_AVAILABLE DATA_:
--- START ---
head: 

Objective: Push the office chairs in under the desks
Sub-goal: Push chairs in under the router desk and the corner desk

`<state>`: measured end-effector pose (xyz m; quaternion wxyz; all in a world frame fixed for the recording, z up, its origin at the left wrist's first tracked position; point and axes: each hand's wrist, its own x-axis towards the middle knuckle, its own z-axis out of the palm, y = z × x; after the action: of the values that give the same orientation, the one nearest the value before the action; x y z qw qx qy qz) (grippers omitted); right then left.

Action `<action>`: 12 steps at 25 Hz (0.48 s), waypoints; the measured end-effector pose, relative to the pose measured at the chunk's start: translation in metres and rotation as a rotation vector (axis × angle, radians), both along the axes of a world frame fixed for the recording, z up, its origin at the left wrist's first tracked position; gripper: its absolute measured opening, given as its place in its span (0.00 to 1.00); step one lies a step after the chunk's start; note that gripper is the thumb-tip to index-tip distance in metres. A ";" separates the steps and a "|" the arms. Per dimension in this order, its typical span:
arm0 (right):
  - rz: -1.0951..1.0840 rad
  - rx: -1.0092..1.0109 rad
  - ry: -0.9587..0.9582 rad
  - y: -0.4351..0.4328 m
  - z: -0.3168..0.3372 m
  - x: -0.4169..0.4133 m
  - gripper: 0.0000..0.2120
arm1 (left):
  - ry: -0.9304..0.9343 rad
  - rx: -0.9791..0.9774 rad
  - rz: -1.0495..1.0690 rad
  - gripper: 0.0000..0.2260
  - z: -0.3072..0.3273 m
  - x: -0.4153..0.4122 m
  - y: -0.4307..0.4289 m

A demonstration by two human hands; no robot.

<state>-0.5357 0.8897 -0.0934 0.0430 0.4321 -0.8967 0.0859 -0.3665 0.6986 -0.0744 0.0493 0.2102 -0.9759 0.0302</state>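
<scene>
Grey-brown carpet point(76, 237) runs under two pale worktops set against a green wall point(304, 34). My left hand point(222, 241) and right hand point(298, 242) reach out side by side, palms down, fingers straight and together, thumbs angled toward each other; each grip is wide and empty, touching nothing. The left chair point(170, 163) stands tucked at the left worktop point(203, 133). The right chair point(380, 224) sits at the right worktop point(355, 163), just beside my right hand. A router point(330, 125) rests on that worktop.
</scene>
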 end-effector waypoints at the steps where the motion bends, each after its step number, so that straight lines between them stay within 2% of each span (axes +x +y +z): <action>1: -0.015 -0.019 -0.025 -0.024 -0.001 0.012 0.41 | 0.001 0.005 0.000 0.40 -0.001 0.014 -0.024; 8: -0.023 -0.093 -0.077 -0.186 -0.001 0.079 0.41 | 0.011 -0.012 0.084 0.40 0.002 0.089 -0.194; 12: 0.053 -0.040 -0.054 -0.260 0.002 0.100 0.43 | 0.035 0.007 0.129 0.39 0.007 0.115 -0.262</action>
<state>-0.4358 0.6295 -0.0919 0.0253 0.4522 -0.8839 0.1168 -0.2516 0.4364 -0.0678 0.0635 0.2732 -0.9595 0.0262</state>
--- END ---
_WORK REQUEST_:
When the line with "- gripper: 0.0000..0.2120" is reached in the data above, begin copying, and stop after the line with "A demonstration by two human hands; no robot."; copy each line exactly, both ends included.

_ANSWER SECTION_:
  - gripper: 0.0000..0.2120
arm1 (left):
  - ry: -0.9304..0.9343 rad
  - rx: -0.9791..0.9774 rad
  - rz: -1.0495..1.0690 rad
  - gripper: 0.0000..0.2260
  - z: -0.3072..0.3273 m
  - x: -0.4153..0.4122 m
  - y: -0.4307..0.4289 m

A demonstration by two human hands; no robot.

This finishes the output for the exercise.